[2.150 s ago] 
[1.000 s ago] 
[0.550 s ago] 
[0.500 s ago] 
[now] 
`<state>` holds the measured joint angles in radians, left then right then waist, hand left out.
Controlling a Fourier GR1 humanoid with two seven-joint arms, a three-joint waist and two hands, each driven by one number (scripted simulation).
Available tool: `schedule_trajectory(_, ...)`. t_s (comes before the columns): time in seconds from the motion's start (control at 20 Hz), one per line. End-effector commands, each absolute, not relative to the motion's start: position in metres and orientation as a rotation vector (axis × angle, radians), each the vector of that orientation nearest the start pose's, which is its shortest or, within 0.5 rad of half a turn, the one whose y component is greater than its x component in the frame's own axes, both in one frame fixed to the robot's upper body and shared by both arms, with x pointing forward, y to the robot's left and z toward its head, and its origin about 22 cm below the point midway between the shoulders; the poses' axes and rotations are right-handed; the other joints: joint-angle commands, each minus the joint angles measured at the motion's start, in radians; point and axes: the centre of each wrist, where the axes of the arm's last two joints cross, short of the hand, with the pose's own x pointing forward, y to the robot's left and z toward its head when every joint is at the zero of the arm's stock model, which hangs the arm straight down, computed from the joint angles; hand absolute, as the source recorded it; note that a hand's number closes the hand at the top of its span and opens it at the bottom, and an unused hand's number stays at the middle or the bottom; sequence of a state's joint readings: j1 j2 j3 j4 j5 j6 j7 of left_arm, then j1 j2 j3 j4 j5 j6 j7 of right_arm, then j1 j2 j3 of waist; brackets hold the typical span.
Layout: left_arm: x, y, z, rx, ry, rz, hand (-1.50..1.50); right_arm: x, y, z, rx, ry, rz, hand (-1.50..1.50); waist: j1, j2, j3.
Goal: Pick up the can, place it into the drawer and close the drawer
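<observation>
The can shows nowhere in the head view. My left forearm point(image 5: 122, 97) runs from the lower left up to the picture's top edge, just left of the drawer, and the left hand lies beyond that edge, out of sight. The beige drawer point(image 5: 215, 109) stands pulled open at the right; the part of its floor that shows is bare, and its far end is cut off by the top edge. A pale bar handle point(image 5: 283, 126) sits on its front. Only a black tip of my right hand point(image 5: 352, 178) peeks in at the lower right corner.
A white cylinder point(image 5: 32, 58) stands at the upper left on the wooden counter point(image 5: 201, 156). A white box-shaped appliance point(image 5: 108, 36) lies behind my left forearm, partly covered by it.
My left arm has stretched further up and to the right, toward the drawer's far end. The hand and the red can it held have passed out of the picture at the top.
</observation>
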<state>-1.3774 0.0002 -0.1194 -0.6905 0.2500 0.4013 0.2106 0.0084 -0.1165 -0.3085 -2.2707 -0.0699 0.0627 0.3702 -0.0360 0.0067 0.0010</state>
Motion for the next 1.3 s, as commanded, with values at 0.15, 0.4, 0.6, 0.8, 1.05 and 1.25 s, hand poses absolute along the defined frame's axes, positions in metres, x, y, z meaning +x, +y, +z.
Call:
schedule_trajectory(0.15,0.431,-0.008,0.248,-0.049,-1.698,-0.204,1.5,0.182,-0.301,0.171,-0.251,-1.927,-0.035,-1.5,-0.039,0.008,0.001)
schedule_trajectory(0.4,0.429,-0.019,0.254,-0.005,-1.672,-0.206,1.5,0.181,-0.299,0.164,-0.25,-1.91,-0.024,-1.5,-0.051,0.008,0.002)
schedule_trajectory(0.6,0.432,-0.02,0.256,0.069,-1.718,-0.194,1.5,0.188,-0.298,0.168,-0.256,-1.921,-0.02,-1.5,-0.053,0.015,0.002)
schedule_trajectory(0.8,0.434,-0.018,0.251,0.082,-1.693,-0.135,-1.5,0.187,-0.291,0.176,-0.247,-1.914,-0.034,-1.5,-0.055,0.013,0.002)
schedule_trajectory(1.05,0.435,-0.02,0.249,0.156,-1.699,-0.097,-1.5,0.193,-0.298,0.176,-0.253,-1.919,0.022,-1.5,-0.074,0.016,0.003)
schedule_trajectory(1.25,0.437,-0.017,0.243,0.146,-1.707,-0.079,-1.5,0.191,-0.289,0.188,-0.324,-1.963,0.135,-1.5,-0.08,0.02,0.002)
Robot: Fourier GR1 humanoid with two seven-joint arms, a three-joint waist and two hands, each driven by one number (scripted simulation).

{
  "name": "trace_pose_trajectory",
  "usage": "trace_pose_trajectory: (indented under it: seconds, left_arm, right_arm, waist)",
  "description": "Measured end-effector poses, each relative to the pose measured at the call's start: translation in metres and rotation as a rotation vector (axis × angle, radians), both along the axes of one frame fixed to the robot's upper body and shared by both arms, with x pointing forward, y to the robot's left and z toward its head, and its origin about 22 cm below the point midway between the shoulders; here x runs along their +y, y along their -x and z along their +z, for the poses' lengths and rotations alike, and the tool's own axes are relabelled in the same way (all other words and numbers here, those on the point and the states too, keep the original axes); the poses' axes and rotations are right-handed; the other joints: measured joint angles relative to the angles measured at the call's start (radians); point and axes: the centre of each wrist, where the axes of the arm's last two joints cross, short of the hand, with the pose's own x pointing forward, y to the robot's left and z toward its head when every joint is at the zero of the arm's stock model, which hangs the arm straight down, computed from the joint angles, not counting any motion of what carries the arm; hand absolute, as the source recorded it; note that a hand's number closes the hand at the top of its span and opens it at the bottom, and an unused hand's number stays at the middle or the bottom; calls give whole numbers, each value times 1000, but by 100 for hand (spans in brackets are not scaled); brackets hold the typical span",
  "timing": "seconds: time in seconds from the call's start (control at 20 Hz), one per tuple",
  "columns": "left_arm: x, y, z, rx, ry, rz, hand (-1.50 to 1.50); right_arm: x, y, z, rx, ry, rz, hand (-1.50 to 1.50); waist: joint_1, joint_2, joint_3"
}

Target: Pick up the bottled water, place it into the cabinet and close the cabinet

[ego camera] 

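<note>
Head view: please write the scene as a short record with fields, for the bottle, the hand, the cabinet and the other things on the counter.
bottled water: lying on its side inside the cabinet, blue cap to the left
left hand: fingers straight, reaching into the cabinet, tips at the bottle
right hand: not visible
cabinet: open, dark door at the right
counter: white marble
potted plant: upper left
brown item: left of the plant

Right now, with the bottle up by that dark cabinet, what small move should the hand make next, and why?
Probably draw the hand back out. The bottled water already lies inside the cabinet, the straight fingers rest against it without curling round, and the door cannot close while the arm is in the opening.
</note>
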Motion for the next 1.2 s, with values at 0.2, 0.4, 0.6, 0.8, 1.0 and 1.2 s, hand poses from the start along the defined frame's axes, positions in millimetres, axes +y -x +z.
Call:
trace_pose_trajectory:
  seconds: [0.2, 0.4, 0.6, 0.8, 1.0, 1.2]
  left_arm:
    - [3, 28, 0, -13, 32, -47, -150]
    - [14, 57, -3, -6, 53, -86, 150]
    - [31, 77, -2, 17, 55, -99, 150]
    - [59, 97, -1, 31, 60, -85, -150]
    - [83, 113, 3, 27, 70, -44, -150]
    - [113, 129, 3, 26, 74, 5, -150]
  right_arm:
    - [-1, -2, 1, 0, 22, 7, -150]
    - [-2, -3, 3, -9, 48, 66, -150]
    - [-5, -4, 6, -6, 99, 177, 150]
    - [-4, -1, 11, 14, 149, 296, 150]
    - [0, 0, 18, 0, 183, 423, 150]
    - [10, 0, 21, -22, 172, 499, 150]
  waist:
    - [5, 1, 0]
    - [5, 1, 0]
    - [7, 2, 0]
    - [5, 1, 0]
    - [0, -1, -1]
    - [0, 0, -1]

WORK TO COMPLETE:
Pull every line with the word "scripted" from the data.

WORKED SOLUTION:
Controlling a Fourier GR1 humanoid with two seven-joint arms, a three-joint waist and two hands, each driven by one number (scripted simulation).
Robot: Fourier GR1 humanoid with two seven-joint arms, a three-joint waist and two hands, each driven by one number (scripted simulation).

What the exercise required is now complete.